Link between antibiotic resistance and prophages
Posted on June 12, 2023 by Dr Helena Leinweber
Dr Helena Leinweber takes us behind the scenes of her latest publication 'Fluoroquinolone resistance does not facilitate phage Φ13 integration or excision in Staphylococcus aureus' published in Access Microbiology.
My name is Helena Leinweber and I performed my PhD studies as a Marie Curie fellow in Professor Hanne Ingmer’s research group at the Department of Veterinary and Animal Sciences of the University of Copenhagen, Denmark. Here we study food borne pathogenic bacteria and zoonoses that are bacteria transmitted from animals to humans. We aim to provide new knowledge relevant to prevention, control and treatment of antibiotic resistant bacteria including alternatives to antibiotics, phage therapy and hygiene.
Antibiotic resistance is a global public health crisis, and gaining insights into the relationship between resistance mechanisms and other genetic elements, such as phages, is crucial for effective antibiotic resistance management. This study came about when our collaborators at Statens Serum Institut, the Danish Center for Disease Control, noted a curious correlation between fluoroquinolone-resistant Staphylococcus aureus isolates and phage carriage. So we decided to investigate further.
Research on S. aureus is particularly important as it colonizes about a third of the human population in addition to a wide range of animals and has the potential to cause a wide range of diseases. The preference of staphylococcal strains for human or animal hosts is in part dependent on content of mobile genetic elements. A prominent example of the latter are prophages of the ΦSa3int family, which are bacterial viruses that can stably integrate into the DNA of S. aureus, which is then called a lysogen. Those specific phages are found in most human strains of S. aureus where they express one or more so called immune evasion factors, shown to facilitate human colonization as well as to promote human-to-human transmission. In contrast, livestock-associated methicillin-resistant S. aureus (LA-MRSA) commonly lack those phages. However, there have been reports of LA-MRSA isolated from humans and such transfer events are often associated with Sa3int prophage carriage. This could potentially lead to difficult to treat infections and gaining knowledge about the mechanism behind these transfer events could help to control the spread of antibiotic-resistant pathogens and protect human health.
Back when our colleagues collected the LA-MRSA strains harboring ΦSa3int prophages they noticed that all of them also were resistant towards fluoroquinolones (FQ). This caught our attention as the use of FQ is tightly regulated in Danish food production animals. We thus wondered whether there may be a link between prophage carriage and FQ-resistance.
For our study we introduced FQ-resistance mutations into a laboratory strain of S. aureus that mimics a LA-strain. We compared the behavior of the FQ-resistant mutant strain with the FQ-susceptible wild-type strain in terms of phage integration and release. Phage Φ13, a representative of the ΦSa3int phage family, was used for monitoring.

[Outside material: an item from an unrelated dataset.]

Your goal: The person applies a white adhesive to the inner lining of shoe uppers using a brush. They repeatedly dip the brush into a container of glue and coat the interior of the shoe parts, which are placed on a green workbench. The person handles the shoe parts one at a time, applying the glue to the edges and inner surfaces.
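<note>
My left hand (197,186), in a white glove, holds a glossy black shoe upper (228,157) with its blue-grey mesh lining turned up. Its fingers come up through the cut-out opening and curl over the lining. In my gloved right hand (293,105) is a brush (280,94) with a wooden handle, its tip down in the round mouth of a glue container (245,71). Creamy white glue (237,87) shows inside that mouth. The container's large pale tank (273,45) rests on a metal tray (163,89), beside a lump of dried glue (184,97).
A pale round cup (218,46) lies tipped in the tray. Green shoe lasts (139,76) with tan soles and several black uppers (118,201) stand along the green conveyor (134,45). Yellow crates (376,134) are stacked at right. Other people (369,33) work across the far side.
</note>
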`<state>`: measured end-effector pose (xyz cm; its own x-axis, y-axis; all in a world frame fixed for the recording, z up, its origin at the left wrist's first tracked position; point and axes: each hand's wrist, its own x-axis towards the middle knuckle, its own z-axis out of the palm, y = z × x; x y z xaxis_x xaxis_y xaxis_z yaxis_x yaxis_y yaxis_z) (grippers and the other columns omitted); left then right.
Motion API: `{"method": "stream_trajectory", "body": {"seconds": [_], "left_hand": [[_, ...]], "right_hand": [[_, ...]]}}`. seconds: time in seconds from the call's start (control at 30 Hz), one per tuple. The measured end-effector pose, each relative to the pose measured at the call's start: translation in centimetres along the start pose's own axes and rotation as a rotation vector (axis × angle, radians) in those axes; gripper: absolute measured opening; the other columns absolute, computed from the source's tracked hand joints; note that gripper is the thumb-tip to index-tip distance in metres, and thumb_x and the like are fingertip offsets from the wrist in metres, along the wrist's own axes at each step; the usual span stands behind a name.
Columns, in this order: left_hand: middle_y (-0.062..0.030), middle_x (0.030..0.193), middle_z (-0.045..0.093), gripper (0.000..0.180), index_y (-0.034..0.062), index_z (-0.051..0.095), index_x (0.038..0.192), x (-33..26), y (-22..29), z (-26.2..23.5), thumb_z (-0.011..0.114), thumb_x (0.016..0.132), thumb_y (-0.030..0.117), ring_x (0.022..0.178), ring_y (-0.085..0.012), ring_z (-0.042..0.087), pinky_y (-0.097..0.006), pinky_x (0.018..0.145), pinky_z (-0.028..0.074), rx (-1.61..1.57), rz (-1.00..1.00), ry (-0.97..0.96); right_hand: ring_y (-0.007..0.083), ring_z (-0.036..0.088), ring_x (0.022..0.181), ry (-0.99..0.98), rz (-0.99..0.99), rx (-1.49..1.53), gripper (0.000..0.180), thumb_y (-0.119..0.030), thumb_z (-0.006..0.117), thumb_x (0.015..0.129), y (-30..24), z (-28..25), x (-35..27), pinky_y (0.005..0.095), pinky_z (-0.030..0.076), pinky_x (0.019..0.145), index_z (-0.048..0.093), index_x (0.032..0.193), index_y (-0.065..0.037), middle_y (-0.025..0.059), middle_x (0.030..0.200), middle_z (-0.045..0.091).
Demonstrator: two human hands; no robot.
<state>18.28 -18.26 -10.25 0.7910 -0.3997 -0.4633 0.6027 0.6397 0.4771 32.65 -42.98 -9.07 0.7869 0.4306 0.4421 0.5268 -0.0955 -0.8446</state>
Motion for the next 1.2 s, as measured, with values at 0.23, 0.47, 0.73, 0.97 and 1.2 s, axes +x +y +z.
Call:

In a first round of so called lysogenization assays which monitor the rate of phage integration into the bacterial chromosome, we did not find any significant difference between the FQ-resistant mutant strain and the wild-type strain. In a second experimental setup we then examined whether the FQ resistance mutations influenced spontaneous or mitomycin-induced release of phage Φ13 from lysogens (bacteria carrying the integrated prophage) but found no significant difference in phage release either. The study's findings indicate that the mutations associated with FQ-resistance in LA-MRSA strains do not contribute to the presence of ΦSa3int phages. This suggests that other factors may be involved in the acquisition and integration of these phages in LA-MRSA strains.
We do however acknowledge that our study has some limitations. One limitation is that the model phage and bacterial host applied when assessing phage-bacterium interactions differ from the bacteria and actual phages present in our collected strain. We suggest that future experiments should address the interactions between the collected phages and their natural S. aureus hosts. Understanding the factors contributing to the presence of ΦSa3int phages in LA-MRSA strains can help assess the likelihood of transmission and identify potential strategies for prevention and control.
I myself have moved on from Hanne Ingmers lab after my PhD but I really hope a future student will keep working on this project as this could provide important information for understanding this process. Also, I am super happy to see this study published now, especially as it has been quite challenging to continue the work on the manuscript a year after I defended my PhD…
We would like to thank Microbiology Society for also giving space for “negative results” and thereby promoting transparency, avoiding publication bias, and fostering a culture of openness!